TORONTO — The lungs of people who have died from swine flu look more like those of the victims of H5N1 avian influenza than those of people who succumb to regular flu, the chief of infectious diseases pathology at the U.S. Centers for Disease Control says.
Study of about 70 fatal H1N1 cases so far also reveals there may be more incidences of co-infections with bacteria than was earlier thought, Dr. Sherif Zaki told The Canadian Press.
The damage to lung tissue is consistent with that inflicted by ARDS or acute respiratory distress symptom, Zaki says, referring to an often-fatal syndrome.
The U.S. National Heart, Lung and Blood Institute estimates about 30 per cent of people who develop ARDS die.
“In terms of the disease, yes, it (H1N1) is remarkably different than seasonal flu,” Zaki says. “The pathology looks very similar to H5(N1).”
The avian flu virus has killed 60 per cent of the 440 people known to have been infected with it. To date, though, the virus hasn’t acquired the capacity to spread easily from person to person.
The swine flu patients who have died suffered lung damage that would have made it difficult to deliver enough oxygen into their bloodstreams, Zaki says.
That reflects the observation of intensive care doctors who’ve struggled to save these profoundly ill patients.
“That’s what they saw in Winnipeg,” Dr. Paul Hebert, an intensive care physician and editor of the Canadian Medical Association Journal, said recently of how hard it is to oxygenate swine flu patients who become gravely ill.
Doctors were meeting in Winnipeg this week discussing what steps hospitals and ICUs need to take to get ready for an expected increase in pandemic flu cases this fall and winter.
Zaki says finding ways to prevent cases from progressing to severe illness should be the goal, “because once it happens in these patients . . . it’s very difficult to treat.”
Roughly 90 per cent of the cases studied had underlying medical conditions.

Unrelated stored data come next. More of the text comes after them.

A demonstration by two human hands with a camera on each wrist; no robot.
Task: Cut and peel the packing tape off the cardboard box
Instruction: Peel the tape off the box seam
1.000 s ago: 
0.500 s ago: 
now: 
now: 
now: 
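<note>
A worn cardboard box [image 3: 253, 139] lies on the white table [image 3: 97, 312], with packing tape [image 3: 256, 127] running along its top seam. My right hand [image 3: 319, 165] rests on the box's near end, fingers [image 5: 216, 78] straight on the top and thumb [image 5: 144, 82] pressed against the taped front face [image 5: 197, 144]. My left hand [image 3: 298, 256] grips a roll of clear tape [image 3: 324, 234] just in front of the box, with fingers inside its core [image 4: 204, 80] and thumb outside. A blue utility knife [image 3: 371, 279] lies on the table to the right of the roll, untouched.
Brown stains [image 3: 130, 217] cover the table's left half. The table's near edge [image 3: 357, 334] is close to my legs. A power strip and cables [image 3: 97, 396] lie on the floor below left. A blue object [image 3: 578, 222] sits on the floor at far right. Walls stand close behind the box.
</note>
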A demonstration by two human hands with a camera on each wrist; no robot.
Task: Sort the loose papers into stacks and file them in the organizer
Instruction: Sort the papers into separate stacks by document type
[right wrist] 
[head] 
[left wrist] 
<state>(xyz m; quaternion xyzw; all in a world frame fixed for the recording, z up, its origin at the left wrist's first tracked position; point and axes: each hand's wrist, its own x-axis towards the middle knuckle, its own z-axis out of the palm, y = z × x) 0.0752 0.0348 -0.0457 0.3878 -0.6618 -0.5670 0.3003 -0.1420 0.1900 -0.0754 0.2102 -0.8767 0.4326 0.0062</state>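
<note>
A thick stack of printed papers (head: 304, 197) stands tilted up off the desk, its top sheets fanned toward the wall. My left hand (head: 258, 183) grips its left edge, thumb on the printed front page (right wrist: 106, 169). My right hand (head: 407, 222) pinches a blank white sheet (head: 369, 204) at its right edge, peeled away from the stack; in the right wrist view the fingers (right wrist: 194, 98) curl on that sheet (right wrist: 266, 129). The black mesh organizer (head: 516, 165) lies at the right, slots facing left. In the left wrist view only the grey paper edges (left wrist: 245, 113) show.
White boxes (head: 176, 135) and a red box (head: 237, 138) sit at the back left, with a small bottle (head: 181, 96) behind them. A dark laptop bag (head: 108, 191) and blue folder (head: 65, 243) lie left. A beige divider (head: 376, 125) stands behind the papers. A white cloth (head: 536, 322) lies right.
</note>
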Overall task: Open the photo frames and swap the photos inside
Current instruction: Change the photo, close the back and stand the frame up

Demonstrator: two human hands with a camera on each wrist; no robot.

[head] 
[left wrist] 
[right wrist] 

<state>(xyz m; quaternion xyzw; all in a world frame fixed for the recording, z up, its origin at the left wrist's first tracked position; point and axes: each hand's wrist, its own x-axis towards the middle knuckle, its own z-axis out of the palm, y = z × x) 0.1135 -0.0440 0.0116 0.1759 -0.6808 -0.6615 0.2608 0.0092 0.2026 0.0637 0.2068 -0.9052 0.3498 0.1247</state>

A separate report issued by the CDC on Thursday revealed that 67 per cent of the 36 American children who died from swine flu had at least one high risk medical condition.
“(Extreme) obesity was the top one and then hypertension or chronic cardiac conditions, asthma — those were the top three,” Dr. Dianna Blau, who works with Zaki, says of the adult cases.
Others included diabetes and immune deficiencies.
Zaki says doctors treating people with these kinds of conditions should let their patients know so that they respond quickly if they catch the virus and start to get really sick.
Strikingly high levels of virus were spotted in the lungs of people who died rapidly from swine flu, he says, though less is seen in those who die after a longer battle with the virus.
“Some people die very quickly of it, within days. And some have more protracted illness, maybe two, three weeks,” he says.
“It’s surprising the amounts (of virus) that you see…. But it’s not unheard of,” he adds, pointing to what was seen with SARS.
Earlier studies conducted in tissue culture and in ferrets — the best animal model for human flu — found the new virus is drawn to tissue found deep in the lung. That’s a penchant it shares with H5N1. Seasonal flu viruses attack the upper airways.
Zaki says about a third of the fatal cases his team has reviewed involved co-infection with a bacterium, though the culprit varies.
Sometimes it is Staphylococcus aureus — the drug-resistant kind, known by the nickname MRSA and antibiotic-sensitive varieties as well. Some cases have involved group A Streptococcus. And some have been co-infection with Streptococcus pneumoniae.
“Those are the main three that we found.”
“It was not very clear initially,” Zaki adds of the frequency with which co-infection seems to occur in these cases. “But the more we studied, the more we realized that these do happen.”
He suggests pneumococcal vaccine, used in the elderly to lower the risk of pneumonia, could be a useful tool if given to younger people with underlying medical conditions. The highest numbers of deaths so far have been in people in their late 30s and 40s.
The report on deaths in children revealed there were also significant rates of bacterial co-infections among the children who died of swine flu. It said doctors should be aware of the potential and treat children with antibiotics if co-infections are found.
“When you get the flu, your immune system can be a little weakened, you can be more susceptible to other infections,” CDC director Dr. Thomas Frieden said Thursday during a media briefing.
“That’s an important message for doctors to know that if someone has the flu, they get better, then they get worse again with high fever, that’s a clue that maybe they should be treated with antibiotics.”